§ **Work item**:
Retype the listing below line for line, but only from the line with "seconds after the" down to the line with "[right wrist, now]", inclusive. Pictures stay out.

---------- Records for processing ----------

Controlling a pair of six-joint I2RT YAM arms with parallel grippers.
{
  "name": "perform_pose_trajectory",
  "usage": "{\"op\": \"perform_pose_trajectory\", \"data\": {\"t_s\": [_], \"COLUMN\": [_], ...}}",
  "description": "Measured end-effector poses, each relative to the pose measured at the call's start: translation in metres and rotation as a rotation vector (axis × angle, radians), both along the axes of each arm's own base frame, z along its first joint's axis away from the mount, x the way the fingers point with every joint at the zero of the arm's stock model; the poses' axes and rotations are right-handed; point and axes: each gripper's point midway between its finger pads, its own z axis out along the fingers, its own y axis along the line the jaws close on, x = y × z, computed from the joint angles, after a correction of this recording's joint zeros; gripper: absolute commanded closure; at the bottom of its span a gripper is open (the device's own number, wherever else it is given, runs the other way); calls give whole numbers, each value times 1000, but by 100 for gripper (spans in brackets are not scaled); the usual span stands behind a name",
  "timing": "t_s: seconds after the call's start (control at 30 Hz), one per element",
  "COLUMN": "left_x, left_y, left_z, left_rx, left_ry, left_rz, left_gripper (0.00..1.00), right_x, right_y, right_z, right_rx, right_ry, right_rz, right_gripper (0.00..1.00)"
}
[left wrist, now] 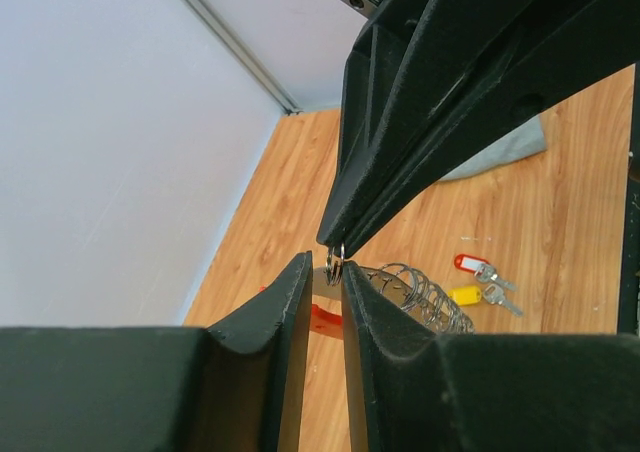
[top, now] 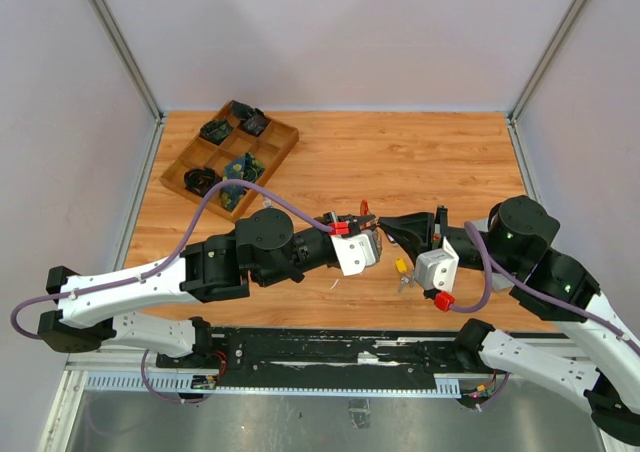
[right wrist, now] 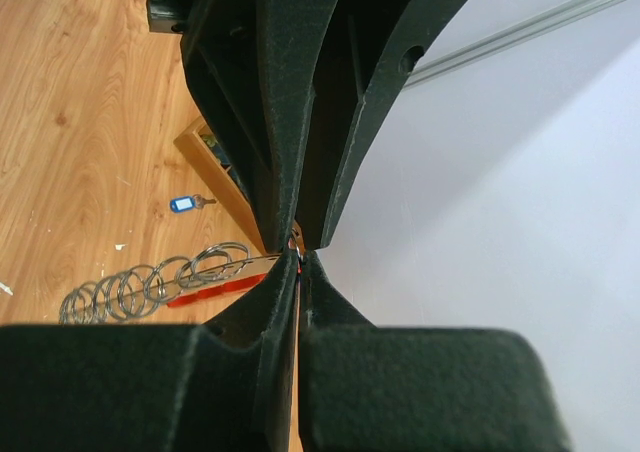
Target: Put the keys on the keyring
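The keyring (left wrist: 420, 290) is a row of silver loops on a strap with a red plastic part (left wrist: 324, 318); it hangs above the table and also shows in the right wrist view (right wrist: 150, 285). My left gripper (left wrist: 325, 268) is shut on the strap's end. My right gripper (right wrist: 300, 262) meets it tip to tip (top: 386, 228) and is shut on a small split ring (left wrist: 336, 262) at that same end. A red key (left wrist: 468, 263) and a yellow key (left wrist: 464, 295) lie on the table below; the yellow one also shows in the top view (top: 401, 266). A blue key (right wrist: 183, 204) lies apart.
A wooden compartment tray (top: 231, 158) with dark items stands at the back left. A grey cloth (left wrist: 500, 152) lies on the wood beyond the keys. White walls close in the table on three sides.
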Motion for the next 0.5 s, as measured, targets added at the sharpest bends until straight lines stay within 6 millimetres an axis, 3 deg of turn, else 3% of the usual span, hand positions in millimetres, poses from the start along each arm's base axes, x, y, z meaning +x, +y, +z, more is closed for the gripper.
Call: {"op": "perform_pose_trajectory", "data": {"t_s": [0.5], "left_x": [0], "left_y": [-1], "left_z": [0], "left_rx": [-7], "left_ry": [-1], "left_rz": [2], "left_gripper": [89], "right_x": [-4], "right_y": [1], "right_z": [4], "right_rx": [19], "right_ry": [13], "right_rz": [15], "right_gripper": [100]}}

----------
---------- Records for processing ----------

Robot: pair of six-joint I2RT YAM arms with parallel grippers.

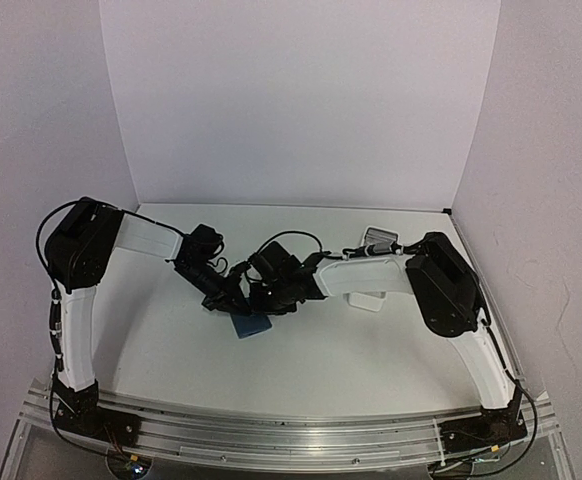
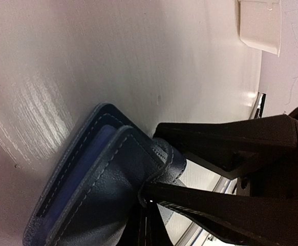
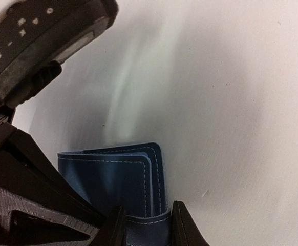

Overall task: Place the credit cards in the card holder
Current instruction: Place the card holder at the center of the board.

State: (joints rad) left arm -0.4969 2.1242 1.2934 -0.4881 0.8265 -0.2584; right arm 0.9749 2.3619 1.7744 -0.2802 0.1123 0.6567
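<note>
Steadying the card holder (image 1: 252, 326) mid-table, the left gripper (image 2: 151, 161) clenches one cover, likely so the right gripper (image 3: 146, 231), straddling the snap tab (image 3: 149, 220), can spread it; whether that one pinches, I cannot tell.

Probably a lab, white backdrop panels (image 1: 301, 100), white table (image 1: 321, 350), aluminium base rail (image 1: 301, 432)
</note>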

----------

§ **Answer to this exercise**:
  "timing": "t_s: seconds after the call's start (control at 30 Hz), one per element",
  "COLUMN": "left_x, left_y, left_z, left_rx, left_ry, left_rz, left_gripper (0.00..1.00), right_x, right_y, right_z, right_rx, right_ry, right_rz, right_gripper (0.00..1.00)"
}
[left wrist, now] 
[top, now] 
[right wrist, now] 

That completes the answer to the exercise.